THE PROBLEM:
When you reach the line that contains "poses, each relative" in the data below, start reproducing lines exactly, and stop after the line that contains "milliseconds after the".

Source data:
________________________________________

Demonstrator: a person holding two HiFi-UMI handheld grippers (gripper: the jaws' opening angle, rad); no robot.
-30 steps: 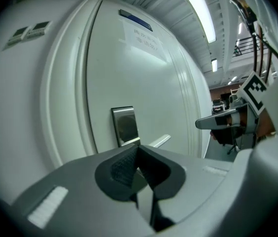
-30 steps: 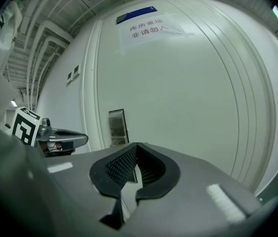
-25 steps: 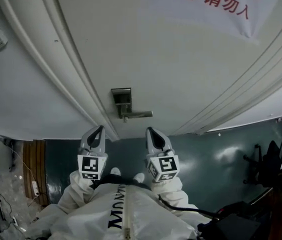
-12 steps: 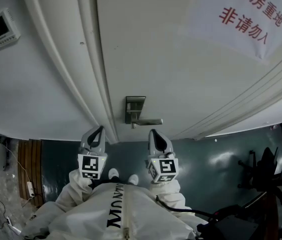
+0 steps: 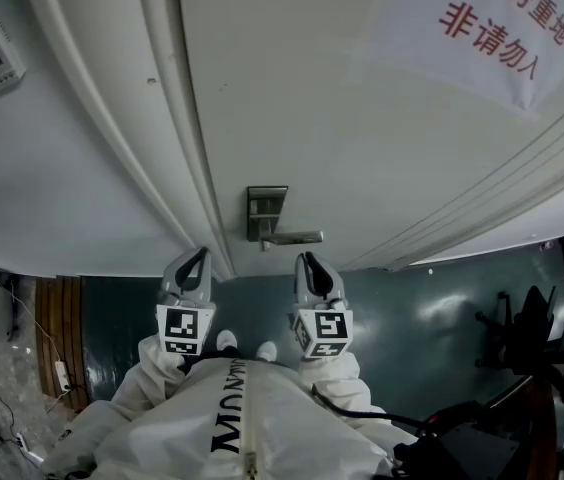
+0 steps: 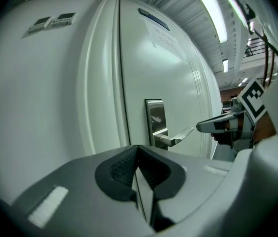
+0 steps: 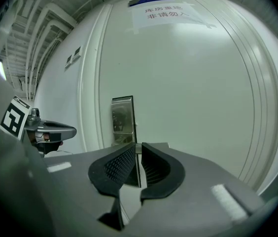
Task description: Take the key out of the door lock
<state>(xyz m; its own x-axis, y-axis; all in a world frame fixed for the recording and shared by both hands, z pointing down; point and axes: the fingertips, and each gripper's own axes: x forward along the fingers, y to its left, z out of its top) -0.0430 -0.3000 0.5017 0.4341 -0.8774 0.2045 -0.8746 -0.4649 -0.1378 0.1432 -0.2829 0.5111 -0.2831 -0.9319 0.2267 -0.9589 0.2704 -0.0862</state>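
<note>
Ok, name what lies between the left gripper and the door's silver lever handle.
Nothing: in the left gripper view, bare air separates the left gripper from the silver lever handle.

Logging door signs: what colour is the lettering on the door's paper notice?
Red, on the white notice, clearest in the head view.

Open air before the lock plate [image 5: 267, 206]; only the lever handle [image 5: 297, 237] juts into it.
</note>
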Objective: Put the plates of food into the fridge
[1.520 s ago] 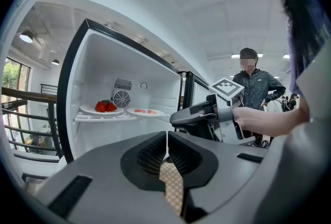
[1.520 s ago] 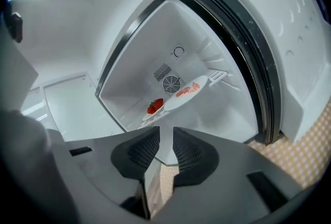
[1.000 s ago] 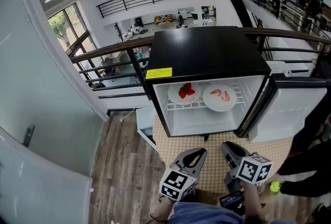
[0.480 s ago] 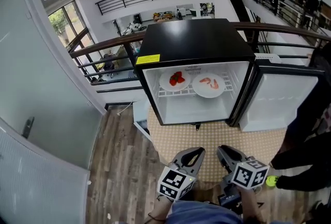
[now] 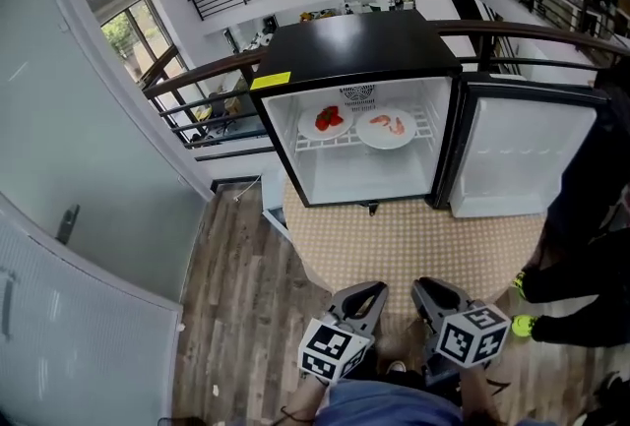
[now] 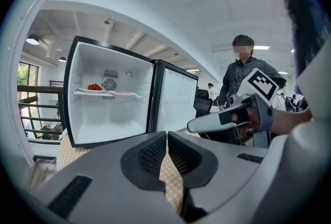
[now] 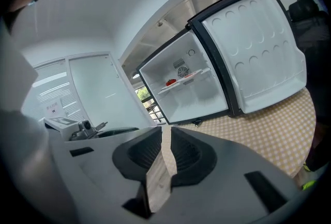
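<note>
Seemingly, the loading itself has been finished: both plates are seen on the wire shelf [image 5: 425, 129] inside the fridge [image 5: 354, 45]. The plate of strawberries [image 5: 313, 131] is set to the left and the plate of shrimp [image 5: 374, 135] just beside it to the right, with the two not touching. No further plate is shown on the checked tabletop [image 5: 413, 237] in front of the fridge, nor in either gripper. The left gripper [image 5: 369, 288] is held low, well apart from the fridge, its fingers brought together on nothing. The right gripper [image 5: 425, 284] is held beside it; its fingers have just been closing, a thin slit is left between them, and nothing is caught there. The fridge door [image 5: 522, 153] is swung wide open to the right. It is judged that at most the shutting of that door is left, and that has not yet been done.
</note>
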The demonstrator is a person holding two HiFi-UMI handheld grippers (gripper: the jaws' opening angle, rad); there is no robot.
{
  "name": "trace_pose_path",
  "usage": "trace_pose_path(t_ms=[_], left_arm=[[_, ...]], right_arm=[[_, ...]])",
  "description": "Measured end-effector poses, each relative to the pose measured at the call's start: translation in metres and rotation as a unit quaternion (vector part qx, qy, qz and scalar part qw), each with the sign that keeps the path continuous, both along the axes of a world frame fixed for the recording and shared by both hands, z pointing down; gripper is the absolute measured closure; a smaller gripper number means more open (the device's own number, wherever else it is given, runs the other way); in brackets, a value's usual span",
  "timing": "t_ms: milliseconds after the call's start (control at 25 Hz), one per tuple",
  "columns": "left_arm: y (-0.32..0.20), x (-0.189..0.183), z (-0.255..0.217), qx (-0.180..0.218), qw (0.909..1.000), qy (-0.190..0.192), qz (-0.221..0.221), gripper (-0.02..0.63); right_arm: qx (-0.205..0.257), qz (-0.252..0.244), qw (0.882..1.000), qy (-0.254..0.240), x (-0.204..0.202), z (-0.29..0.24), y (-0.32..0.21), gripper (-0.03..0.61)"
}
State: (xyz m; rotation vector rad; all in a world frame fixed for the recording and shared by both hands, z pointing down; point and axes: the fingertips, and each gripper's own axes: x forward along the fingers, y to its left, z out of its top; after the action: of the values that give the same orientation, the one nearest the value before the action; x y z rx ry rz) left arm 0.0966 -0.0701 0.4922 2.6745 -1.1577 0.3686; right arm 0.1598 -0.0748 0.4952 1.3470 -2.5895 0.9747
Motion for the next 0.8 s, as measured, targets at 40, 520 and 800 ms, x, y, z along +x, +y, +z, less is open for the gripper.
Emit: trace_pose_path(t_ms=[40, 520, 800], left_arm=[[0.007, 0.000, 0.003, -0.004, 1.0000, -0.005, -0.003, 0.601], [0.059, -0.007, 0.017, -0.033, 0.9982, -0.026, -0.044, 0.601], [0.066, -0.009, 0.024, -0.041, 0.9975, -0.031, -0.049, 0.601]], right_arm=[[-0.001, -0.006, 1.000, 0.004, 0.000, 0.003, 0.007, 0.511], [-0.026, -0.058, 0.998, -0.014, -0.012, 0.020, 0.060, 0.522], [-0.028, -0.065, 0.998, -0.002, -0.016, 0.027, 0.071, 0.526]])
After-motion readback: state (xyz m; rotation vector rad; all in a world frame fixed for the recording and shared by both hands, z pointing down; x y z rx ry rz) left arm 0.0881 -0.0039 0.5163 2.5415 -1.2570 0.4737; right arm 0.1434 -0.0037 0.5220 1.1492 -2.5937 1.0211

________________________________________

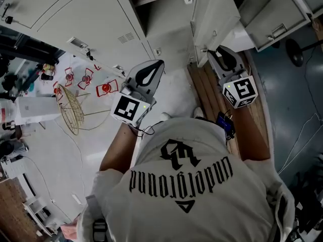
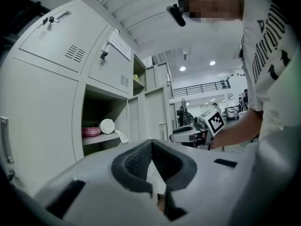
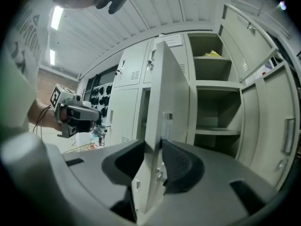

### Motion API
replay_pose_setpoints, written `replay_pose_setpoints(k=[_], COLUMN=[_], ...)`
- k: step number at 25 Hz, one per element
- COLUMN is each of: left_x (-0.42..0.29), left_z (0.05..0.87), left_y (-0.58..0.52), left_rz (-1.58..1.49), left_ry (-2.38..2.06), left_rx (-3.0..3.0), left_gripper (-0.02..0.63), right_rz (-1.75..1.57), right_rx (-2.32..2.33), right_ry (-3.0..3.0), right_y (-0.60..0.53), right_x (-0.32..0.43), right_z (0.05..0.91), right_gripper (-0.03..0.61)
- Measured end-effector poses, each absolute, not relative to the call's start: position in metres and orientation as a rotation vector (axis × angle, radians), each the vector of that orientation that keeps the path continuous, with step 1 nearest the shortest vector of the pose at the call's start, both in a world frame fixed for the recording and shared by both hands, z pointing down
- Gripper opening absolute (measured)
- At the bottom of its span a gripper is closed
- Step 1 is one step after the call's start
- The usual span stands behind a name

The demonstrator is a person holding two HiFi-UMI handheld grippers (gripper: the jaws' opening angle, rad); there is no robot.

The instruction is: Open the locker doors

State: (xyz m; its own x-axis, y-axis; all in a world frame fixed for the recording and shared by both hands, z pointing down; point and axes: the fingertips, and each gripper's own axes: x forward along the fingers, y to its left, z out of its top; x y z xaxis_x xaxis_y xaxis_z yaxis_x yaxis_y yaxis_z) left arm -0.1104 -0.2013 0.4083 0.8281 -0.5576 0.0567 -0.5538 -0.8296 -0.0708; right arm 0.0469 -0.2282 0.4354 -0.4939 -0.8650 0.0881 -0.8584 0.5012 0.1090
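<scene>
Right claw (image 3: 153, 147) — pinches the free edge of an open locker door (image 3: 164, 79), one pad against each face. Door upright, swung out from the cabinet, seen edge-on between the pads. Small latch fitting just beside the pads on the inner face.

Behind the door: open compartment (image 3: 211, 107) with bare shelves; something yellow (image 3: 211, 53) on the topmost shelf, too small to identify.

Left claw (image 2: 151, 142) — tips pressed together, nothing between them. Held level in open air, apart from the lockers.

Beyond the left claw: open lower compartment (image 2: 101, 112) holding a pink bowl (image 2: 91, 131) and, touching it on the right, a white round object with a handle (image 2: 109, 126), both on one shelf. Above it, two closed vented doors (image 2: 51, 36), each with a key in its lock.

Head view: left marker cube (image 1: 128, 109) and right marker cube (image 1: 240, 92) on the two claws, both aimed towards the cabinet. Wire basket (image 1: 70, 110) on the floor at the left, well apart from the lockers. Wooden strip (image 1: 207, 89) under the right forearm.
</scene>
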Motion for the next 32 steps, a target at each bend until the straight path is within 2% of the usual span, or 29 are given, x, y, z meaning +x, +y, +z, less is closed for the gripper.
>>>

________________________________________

OUTPUT OF THE EXERCISE:
  "description": "Measured end-effector poses, each relative to the pose measured at the call's start: translation in metres and rotation as a unit quaternion (vector part qx, qy, qz and scalar part qw), each with the sign that keeps the path continuous, both along the axes of a world frame fixed for the recording and shared by both hands, z pointing down; gripper is the absolute measured closure; a smaller gripper number means more open (the device's own number, wherever else it is given, runs the other way); in brackets, a value's usual span",
  "timing": "t_ms: milliseconds after the call's start (control at 25 Hz), one per tuple",

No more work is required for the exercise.